# Good fitness links



## Nick647 (Feb 22, 2010)

Heres some good links I would like to share.

http://www.military.com/military-fitness/

I tend to use the links that are off to the side. 

The running and cardio

Law Enforcement

Weight Loss

Theres several links in each one for whatever works best.  


http://firegroundfitness.blogspot.com/

For those who are into weights and intense workouts of the sort. 

The blog is run by a former Marine, whom is a certified trainer and is a firefighter.  

If theres anymore I can find, I will post em here.  The two I put up above are very thorough.  There are beyond links at military fitness center.  Please feel free to post some here as well.   Hope you all enjoy.


----------



## 46Young (Feb 22, 2010)

I've done the sissy test L1 a few times and it's a real puker.
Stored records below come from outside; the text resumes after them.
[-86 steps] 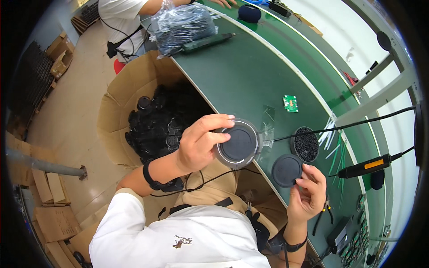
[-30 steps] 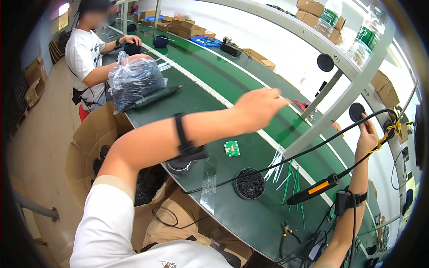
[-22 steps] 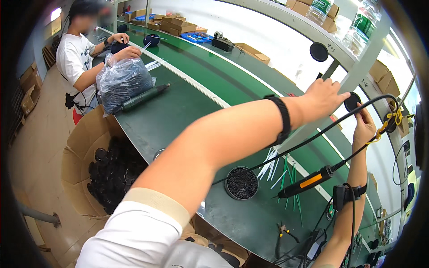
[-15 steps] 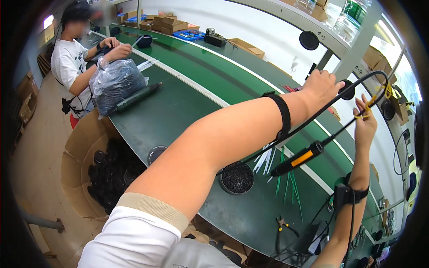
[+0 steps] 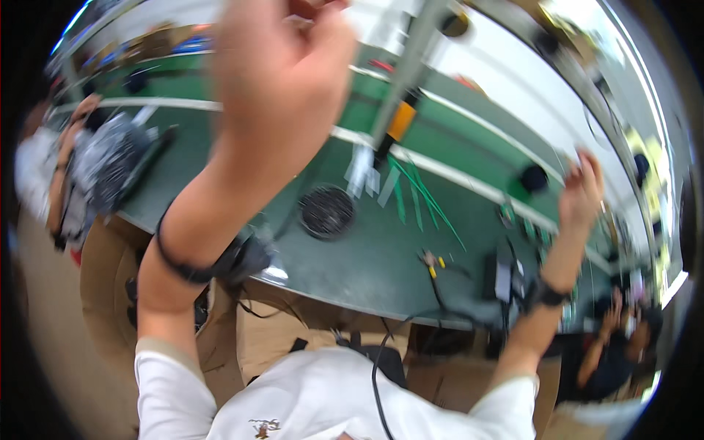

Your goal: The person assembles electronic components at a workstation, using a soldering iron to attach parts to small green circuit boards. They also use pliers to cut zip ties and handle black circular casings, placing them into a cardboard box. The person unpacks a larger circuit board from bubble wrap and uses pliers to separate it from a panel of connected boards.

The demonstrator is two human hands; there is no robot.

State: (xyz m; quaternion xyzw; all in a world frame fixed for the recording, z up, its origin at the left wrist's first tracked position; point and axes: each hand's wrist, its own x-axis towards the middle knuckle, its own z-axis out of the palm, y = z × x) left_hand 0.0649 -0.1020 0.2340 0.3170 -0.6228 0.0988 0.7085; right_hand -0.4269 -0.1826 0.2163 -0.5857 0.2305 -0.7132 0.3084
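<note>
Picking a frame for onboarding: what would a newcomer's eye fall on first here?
The left hand, large and blurred, fills the top centre. Next comes the black tool with an orange band, by the lower end of the grey post, with green strips fanned out below on the bench. The right hand is raised toward the right side.

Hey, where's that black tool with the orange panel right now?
In the head view, the black tool with the orange panel is at upper middle, right of the left hand, beside a pale post and above the green strips.
</note>
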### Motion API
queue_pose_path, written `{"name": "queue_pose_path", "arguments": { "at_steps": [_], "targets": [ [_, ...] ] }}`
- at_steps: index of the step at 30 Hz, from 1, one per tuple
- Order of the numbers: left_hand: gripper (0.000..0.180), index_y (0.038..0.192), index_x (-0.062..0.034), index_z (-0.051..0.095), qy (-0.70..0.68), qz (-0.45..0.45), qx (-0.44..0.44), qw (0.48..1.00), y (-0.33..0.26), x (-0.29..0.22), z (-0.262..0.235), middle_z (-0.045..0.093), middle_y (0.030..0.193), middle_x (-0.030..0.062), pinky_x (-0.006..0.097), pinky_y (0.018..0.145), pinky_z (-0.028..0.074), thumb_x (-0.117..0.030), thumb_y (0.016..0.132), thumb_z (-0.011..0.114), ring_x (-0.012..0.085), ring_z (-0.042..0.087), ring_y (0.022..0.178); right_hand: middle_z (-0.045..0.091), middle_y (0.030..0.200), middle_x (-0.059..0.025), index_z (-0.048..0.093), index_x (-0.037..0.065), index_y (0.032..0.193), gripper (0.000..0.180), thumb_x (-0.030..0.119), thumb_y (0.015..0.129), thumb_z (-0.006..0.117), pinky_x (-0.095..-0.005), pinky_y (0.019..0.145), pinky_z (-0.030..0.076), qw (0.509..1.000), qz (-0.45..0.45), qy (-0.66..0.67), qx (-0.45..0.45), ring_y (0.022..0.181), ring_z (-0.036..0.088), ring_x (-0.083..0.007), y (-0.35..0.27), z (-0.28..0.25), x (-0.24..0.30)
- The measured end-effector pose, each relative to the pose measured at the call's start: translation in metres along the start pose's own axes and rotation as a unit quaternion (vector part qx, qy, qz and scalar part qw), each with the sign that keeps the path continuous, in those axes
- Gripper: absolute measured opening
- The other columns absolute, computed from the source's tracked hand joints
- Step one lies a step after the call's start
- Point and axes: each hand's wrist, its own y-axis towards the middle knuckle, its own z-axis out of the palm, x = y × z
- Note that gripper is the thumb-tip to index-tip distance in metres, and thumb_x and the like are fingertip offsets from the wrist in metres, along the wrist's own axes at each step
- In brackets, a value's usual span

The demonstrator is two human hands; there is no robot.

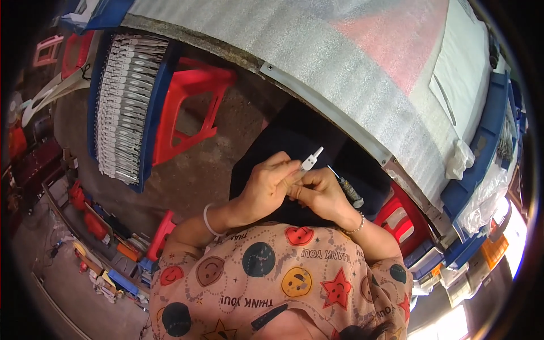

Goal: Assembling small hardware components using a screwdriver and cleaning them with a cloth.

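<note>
Left grip [267, 180] clamps a white piece [310, 162]; right grip [326, 194], can't tell. Leftward: blue tray [149, 141], red stool [195, 83]; ahead, bench [340, 73].

1. Pinches a small white part [311, 161] in the left hand [271, 184], over dark cloth [263, 144], just off the near edge of the bench [266, 34].
2. Curls the right hand [324, 195] against the left, close beside a thin-shafted tool [353, 195]; cannot tell whether gripping it.
3. Wears a pale bangle [208, 218] on the left wrist, beads [361, 222] on the right.
4. Beyond the bench's left corner, has a blue tray [148, 141] packed with white and grey parts [124, 102], just beside a red stool [190, 107].
5. Toward the bench's right end, has crumpled white plastic [460, 160] beside another blue tray [462, 195].
</note>
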Motion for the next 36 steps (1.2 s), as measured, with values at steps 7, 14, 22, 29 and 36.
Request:
{"name": "queue_pose_path", "arguments": {
  "at_steps": [7, 14, 22, 29, 36],
  "targets": [
    [0.013, 0.099, 0.0075, 0.062, -0.008, -0.026, 0.047, 0.999, -0.003, -0.002, -0.007, 0.055, 0.079, 0.0141, 0.032, 0.055, 0.045, 0.001, 0.088, 0.061, 0.0258, 0.059, 0.065, 0.063, 0.061, -0.0047, 0.071, -0.005, 0.080, 0.018, 0.011, 0.087, 0.068, -0.0231, 0.050, 0.042, 0.997, 0.045, 0.052, 0.024, 0.055, 0.055, -0.0067, -0.004, 0.001, 0.006],
    [0.012, 0.098, 0.0069, 0.062, -0.002, -0.024, 0.037, 0.999, 0.001, 0.001, -0.006, 0.056, 0.079, 0.0136, 0.031, 0.057, 0.045, 0.001, 0.088, 0.061, 0.0239, 0.059, 0.066, 0.065, 0.065, -0.0032, 0.072, -0.003, 0.083, 0.013, 0.008, 0.087, 0.068, -0.0205, 0.048, 0.044, 0.999, 0.042, 0.026, 0.019, 0.053, 0.055, -0.0064, 0.000, 0.000, 0.001],
    [0.011, 0.097, 0.0063, 0.063, 0.016, -0.026, 0.057, 0.998, 0.001, -0.003, -0.017, 0.057, 0.080, 0.0137, 0.030, 0.058, 0.045, 0.003, 0.087, 0.061, 0.0242, 0.058, 0.067, 0.065, 0.066, -0.0044, 0.071, -0.004, 0.078, 0.015, 0.006, 0.087, 0.065, -0.0202, 0.049, 0.044, 0.998, 0.034, 0.043, 0.031, 0.054, 0.056, -0.0067, 0.003, 0.002, 0.010],
    [0.010, 0.096, 0.0058, 0.062, 0.027, -0.026, 0.078, 0.996, -0.002, -0.004, -0.021, 0.055, 0.079, 0.0138, 0.031, 0.056, 0.044, 0.002, 0.087, 0.060, 0.0243, 0.057, 0.065, 0.067, 0.068, -0.0063, 0.070, -0.006, 0.077, 0.014, 0.000, 0.084, 0.060, -0.0201, 0.051, 0.046, 0.997, 0.045, 0.031, 0.050, 0.056, 0.058, -0.0081, 0.001, 0.002, 0.009],
    [0.009, 0.095, 0.0053, 0.062, 0.021, -0.023, 0.096, 0.995, 0.001, -0.004, -0.024, 0.055, 0.076, 0.0134, 0.032, 0.055, 0.044, 0.002, 0.087, 0.061, 0.0239, 0.056, 0.064, 0.062, 0.060, -0.0049, 0.070, -0.005, 0.075, 0.018, 0.011, 0.084, 0.070, -0.0251, 0.048, 0.042, 0.996, 0.038, 0.056, 0.050, 0.053, 0.054, -0.0075, 0.001, 0.002, 0.004]
  ]
}}
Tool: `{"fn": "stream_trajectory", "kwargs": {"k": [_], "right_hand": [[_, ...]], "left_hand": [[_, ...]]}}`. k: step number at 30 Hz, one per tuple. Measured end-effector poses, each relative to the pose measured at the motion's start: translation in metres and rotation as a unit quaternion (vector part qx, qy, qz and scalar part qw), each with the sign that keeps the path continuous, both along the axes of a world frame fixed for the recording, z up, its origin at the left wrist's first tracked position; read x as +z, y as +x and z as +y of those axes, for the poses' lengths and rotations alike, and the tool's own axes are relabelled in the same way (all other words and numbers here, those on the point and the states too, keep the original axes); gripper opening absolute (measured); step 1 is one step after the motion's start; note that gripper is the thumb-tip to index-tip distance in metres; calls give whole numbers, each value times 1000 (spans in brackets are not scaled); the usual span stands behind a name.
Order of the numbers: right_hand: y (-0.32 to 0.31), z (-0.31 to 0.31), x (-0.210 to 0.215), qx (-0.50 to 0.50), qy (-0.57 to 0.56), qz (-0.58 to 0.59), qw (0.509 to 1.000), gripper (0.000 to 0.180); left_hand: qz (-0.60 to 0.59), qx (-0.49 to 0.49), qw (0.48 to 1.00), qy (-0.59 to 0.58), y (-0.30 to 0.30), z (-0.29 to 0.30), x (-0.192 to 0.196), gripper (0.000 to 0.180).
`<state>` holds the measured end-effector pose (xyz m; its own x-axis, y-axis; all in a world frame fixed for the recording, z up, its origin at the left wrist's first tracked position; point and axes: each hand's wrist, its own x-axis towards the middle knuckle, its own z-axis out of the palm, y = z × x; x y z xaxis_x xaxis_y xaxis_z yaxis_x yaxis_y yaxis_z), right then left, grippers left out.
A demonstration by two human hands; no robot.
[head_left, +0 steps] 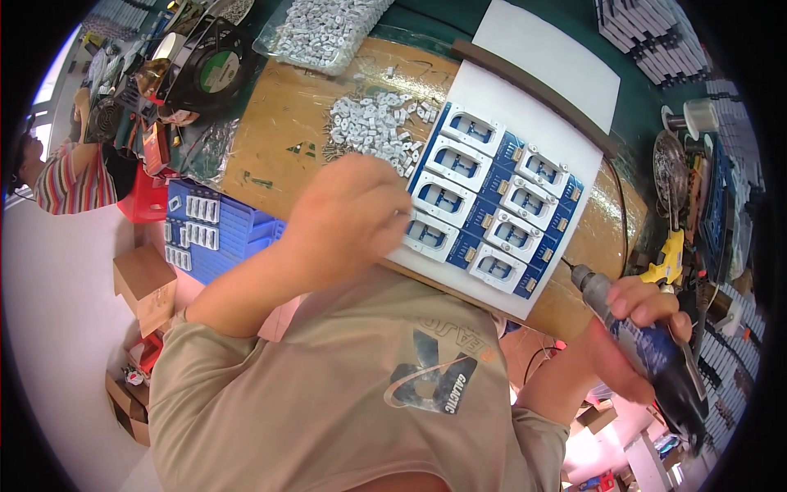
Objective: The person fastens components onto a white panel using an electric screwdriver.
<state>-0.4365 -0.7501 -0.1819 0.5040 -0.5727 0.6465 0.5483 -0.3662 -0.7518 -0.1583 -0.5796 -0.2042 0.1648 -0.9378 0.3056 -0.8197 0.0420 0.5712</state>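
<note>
In my right hand (639,328) is a pistol-shaped power screwdriver (674,373), its thin bit pointing to the near right edge of a white sheet (533,98). On that sheet lie two columns of blue circuit boards (481,215) carrying white oval-holed frames (443,199). Small screws or posts show on some right-column frames. My left hand (357,217) hovers by the left column's near end, fingers curled together and slightly blurred; whatever they pinch is hidden. Just beyond it, a loose heap of small white plastic pieces (373,123) lies on the brown work board (270,139).
A clear bag of white pieces (324,37) lies behind the heap. A dark bar (533,94) crosses the sheet. At left are a fan (217,70), a blue tray (246,225) and another person (74,176). Stacked parts (652,37) and a yellow tool (668,258) stand right.
</note>
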Motion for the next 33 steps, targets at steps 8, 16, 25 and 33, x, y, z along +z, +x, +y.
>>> {"fn": "stream_trajectory", "kwargs": {"k": [8, 16, 25, 33], "right_hand": [[47, 25, 20, 98, 42, -30, 994, 81], [71, 34, 19, 158, 44, -24, 986, 84], [84, 37, 18, 175, 31, -11, 984, 84], [90, 40, 18, 169, 8, 10, 986, 82]], "left_hand": [[-16, -30, 995, -94, -67, -32, -22, 10], [19, -39, 999, -27, -70, -33, -26, 15], [37, -42, 998, -34, -70, -32, -27, 17], [46, -53, 997, -41, -66, -31, -28, 17]]}}
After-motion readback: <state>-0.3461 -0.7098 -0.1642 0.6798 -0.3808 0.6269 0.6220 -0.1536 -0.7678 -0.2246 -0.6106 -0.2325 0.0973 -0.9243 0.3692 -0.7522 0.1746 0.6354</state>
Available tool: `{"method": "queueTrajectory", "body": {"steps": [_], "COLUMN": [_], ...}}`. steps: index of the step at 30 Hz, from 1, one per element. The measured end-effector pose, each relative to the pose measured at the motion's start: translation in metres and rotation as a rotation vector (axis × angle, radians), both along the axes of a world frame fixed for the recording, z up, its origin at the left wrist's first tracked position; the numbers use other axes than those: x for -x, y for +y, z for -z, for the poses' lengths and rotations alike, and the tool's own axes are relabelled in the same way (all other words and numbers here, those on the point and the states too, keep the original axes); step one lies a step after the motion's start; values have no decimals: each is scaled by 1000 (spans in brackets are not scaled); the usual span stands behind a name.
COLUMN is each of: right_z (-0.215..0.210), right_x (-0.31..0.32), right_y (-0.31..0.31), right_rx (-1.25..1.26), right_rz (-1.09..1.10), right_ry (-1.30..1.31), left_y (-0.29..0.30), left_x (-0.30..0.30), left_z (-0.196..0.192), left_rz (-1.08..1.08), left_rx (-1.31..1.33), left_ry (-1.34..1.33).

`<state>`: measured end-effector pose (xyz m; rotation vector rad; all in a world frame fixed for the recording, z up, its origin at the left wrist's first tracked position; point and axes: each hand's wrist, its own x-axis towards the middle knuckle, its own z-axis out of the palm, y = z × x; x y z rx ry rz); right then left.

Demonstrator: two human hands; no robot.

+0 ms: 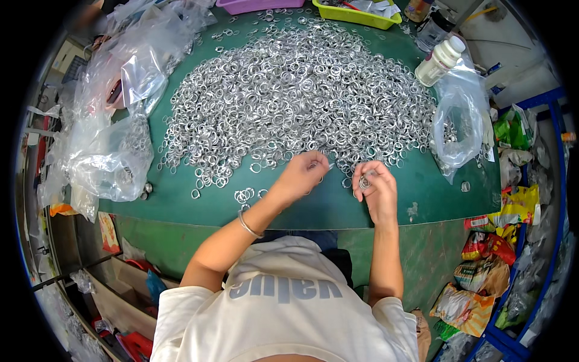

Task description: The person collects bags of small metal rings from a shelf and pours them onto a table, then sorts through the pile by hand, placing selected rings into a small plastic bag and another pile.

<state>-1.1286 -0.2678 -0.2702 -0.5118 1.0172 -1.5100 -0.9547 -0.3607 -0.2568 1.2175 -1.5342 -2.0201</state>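
Observation:
A broad heap of small silvery metal rings (289, 90) covers the middle of the green table (181, 202). At the heap's near edge my left hand (301, 175) is closed in a pinch, with a ring showing among its fingers; a bangle circles that wrist. A little to the right, my right hand (377, 187) has curled fingers around a few metal rings (364, 181). The two hands are apart. Several loose rings (244, 195) lie on the table left of my left hand.
Clear plastic bags (108, 163) crowd the table's left side. At the right, a bag of rings (457, 133) lies near a white bottle (441, 60). A purple tray (259, 6) and a yellow-green tray (356, 15) stand behind the heap. Colourful packets (464, 308) fill the right-hand rack.

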Motion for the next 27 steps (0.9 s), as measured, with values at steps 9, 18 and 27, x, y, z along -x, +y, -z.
{"method": "queueTrajectory", "body": {"steps": [9,18,27], "right_z": [-2,-16,14], "right_x": [-44,-77,-54], "right_y": [3,5,-40], "right_rx": [74,501,-83], "right_rz": [187,52,160], "right_ry": [-299,1112,1426], "left_y": [21,47,51], "left_x": [-18,-18,-27], "left_z": [12,24,14], "left_rz": [-198,-267,-225], "left_rx": [-783,-1083,-845], "left_ry": [330,553,476]}}
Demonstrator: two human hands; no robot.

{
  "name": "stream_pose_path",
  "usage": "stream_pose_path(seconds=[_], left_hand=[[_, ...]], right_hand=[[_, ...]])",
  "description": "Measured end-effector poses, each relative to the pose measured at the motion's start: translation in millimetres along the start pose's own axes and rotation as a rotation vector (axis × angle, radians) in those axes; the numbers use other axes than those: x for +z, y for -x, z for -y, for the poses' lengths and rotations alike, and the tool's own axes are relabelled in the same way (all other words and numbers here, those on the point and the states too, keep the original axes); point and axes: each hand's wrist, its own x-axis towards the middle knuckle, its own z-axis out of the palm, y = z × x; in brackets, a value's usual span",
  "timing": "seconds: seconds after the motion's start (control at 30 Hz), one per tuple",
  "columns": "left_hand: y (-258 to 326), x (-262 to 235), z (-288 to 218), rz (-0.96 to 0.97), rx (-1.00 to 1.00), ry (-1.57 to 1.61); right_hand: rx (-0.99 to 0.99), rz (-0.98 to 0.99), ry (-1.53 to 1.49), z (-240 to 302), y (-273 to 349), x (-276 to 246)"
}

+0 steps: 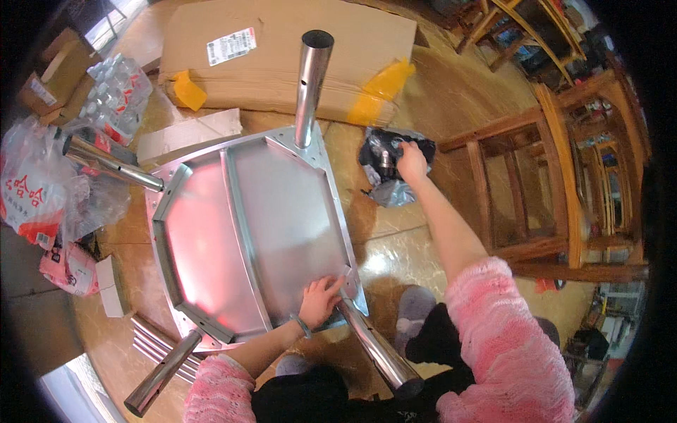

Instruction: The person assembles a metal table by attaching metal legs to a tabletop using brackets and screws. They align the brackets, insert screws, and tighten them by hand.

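Note:
A metal tabletop (293, 211) lies underside up on the floor, with several shiny tubular legs standing out from its corners. My left hand (321, 299) rests at the near right corner, fingers stretched out beside the foot of the near right leg (381, 349). Off the right side lies a crumpled black plastic bag (395, 192), its mouth spread and a shiny metal part (385, 161) showing inside. My right hand (413, 163) is at the bag's right side, fingers bent and closed on its edge; the fingertips are partly hidden.
Behind the tabletop lies a large flat cardboard box (282, 56) with torn yellow tape. Wrapped water bottles (116, 99) and plastic bags (35, 183) crowd the left. Thin metal tubes (159, 345) lie near left. Wooden chair frames (557, 176) stand on the right.

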Motion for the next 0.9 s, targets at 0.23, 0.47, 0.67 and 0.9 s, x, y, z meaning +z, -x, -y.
stream_pose_path(seconds=[0.23, 0.47, 0.67, 0.9], left_hand=[[1.2, -10.5, -5.7, 0.021, 0.045, 0.073], [-26.6, -74.6, -15.1, -0.276, -0.034, 0.339], [-46.7, -241.5, -53.8, -0.560, 0.119, 0.603], [5.0, -448.3, -78.2, -0.925, 0.210, 0.430]], right_hand=[[-0.374, 0.155, 0.572, 2.7, -32.3, -1.8], [-0.338, 0.217, -0.273, 23.5, -31.8, -128.3], [-0.003, 1.029, -1.199, 160.3, -2.5, -221.8], [-0.349, 0.861, -1.780, 363.8, -18.9, -257.1]])
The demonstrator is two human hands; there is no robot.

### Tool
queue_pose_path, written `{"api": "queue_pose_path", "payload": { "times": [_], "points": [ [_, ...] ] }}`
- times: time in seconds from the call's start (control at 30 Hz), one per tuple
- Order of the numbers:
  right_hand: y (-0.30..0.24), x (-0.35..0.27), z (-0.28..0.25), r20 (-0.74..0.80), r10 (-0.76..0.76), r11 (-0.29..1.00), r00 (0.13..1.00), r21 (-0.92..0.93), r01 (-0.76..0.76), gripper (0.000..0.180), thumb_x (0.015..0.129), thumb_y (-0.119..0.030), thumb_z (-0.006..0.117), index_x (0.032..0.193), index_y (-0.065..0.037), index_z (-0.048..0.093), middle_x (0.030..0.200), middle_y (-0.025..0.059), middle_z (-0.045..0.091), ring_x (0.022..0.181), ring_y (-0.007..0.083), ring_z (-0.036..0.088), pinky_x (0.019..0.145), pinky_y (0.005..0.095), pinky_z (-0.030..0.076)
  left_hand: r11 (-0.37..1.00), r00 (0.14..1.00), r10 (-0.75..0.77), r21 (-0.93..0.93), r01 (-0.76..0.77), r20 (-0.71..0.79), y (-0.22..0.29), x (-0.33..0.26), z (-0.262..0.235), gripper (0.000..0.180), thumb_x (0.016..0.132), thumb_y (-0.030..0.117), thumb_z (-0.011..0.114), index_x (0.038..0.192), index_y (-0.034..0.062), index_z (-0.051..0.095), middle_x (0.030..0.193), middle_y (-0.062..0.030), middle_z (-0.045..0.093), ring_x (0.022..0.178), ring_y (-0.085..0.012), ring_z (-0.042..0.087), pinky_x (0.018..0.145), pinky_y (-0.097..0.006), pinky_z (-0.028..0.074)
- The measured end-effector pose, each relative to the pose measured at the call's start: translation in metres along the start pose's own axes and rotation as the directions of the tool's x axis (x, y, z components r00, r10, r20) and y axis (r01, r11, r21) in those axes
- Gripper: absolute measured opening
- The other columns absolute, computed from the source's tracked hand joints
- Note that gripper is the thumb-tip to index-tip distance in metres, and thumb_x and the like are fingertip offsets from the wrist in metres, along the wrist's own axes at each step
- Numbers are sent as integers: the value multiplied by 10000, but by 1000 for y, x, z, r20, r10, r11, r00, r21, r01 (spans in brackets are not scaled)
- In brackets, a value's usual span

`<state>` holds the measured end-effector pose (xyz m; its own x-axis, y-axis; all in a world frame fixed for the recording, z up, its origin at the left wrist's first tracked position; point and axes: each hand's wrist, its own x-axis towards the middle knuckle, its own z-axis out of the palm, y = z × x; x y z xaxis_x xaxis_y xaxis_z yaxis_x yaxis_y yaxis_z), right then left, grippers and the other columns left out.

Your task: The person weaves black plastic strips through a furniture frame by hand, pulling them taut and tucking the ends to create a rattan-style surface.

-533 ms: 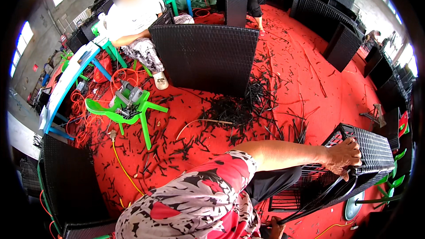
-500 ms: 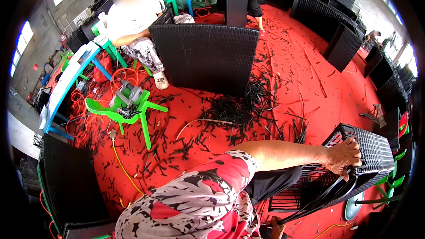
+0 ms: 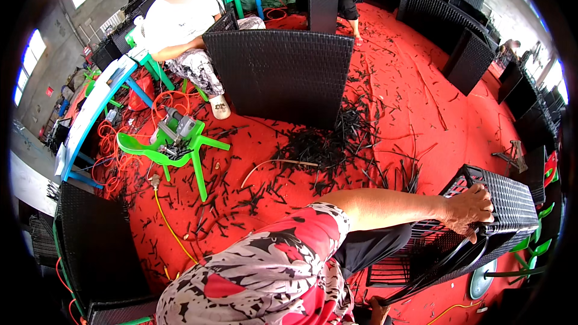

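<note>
Fingers of the left hand point(image 3: 465, 211) grip the woven piece point(image 3: 512, 203), frame right; whether the right hand point(image 3: 379, 311), bottom centre, grips is unclear. Likely weaving; next calls for taut strands point(image 3: 415, 288).

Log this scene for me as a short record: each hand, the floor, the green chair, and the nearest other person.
Left hand: on the upper edge of a black woven piece
Right hand: partly cut off at the lower picture edge, beside dark strips; grip unclear
Floor: red, strewn with dark offcuts
Green chair: bears a grey tool
Nearest other person: seated behind a large black panel
</note>
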<state>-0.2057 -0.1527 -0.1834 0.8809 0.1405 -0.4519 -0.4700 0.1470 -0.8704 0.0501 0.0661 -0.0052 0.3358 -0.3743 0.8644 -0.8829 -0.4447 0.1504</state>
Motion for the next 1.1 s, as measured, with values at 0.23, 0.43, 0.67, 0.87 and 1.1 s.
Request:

Fireground Fitness is pretty much what I do on a regular basis.

My turn:

www.rosstraining.com
www.t-muscle.com
www.elitefts.com
www.straighttothebar.com
www.mikemahler.com
www.alwyncosgrove.com
www.crossfitfootball.com
www.dieselcrew.com
www.jasonferruggia.com
www.crossfit.com

A word about crossfit - I like their vast video library of exercises, but I have some issues with their philosiphy in general:

First, the randomness of the WOD's. You need structure to your fitness plan. Especially if you're an athlete. Different sports have different needs. www.crossfitfootball addresses this to some extent. 

Take me for example. The first day I'll do a lower body/posterior chain dominant session, for limit strength, that uses deadlifts, front squats, rom. deadlifts, and such. I'll do met con with bodyweight or light weights, such as Xfit Cindy, Fran, FGF sissy test, 100 burpee challenge or something similar. 

Second day is upper body dominant, pullups, heavy renegade rows, difficult pushup variations, and some overhead pressing work. Conditioning is sprints, and complexes, either BB or KB's. Ab work is done each session in some fashion either diretly or indirectly. 

Third day is lower body dominant explosive. BB snathes, C&J's, squat cleans, high box jumps, and maybe some muscle ups and dunking the basketball at my gym. Conditioning is the same as day 1, but no explosive movements. I may also do interval training with sets of thrusters for metcon, since it's more quad and shoulder dominant. 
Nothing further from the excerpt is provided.